# WHAT IS BEING ASKED:
The lines below should be written out again in full, exactly as they are.

# STORED DATA:
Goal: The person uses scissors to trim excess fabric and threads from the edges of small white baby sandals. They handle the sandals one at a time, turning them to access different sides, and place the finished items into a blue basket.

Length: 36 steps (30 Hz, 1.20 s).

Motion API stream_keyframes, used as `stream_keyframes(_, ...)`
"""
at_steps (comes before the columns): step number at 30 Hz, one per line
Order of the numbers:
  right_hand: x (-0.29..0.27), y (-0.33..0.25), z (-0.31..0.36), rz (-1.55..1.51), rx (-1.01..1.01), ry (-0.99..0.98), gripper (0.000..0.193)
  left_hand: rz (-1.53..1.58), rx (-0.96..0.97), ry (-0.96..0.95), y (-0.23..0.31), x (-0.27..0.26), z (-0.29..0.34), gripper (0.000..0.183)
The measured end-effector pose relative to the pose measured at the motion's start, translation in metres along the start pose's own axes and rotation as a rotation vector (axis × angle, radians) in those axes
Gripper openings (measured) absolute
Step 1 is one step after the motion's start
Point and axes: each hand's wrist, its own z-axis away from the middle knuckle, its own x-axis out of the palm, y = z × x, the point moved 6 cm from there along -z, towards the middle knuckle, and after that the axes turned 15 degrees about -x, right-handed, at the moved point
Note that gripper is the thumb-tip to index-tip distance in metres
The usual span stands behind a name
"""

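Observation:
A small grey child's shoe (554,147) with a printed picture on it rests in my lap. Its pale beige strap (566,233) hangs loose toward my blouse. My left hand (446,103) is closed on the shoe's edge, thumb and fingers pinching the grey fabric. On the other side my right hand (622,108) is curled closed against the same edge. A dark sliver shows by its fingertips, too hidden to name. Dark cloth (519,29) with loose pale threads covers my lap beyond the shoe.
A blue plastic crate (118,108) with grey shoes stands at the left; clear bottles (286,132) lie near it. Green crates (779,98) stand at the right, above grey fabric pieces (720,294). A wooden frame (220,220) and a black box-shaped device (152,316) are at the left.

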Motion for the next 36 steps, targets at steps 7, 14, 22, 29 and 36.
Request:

# REPLY TO THE TASK:
Goal: The person uses scissors to trim excess fabric and threads from the edges of small white baby sandals. They handle the sandals one at a time, turning them to access different sides, and place the finished items into a blue basket.

Length: 36 steps (30 Hz, 1.20 s).

Motion API stream_keyframes, used as `stream_keyframes(_, ...)`
"""
at_steps (comes before the columns): step number at 30 Hz, one per line
Order of the numbers:
  right_hand: x (-0.29..0.27), y (-0.33..0.25), z (-0.31..0.36), rz (-1.55..1.51), rx (-1.01..1.01), ry (-0.99..0.98), gripper (0.000..0.193)
  left_hand: rz (-1.53..1.58), rx (-0.96..0.97), ry (-0.96..0.95), y (-0.23..0.31), x (-0.27..0.26), z (-0.29..0.34), gripper (0.000..0.183)
The measured end-effector pose relative to the pose measured at the motion's start, translation in metres along the start pose's own axes and rotation as a rotation vector (axis × angle, radians) in those axes
Gripper openings (measured) absolute
Step 1 is one step after the motion's start
Point and axes: each hand's wrist, its own z-axis away from the middle knuckle, its own x-axis out of the palm, y = z × x, the point moved 6 cm from there along -z, towards the middle knuckle, and after that the axes turned 15 degrees about -x, right-handed, at the moved point
Note that gripper is the thumb-tip to index-tip distance in metres
The usual span stands behind a name
"""

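Observation:
A small grey child's shoe (554,147) with a printed picture on it rests in my lap. Its pale beige strap (566,233) hangs loose toward my blouse. My left hand (446,103) is closed on the shoe's edge, thumb and fingers pinching the grey fabric. On the other side my right hand (622,108) is curled closed against the same edge. A dark sliver shows by its fingertips, too hidden to name. Dark cloth (519,29) with loose pale threads covers my lap beyond the shoe.
A blue plastic crate (118,108) with grey shoes stands at the left; clear bottles (286,132) lie near it. Green crates (779,98) stand at the right, above grey fabric pieces (720,294). A wooden frame (220,220) and a black box-shaped device (152,316) are at the left.
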
Motion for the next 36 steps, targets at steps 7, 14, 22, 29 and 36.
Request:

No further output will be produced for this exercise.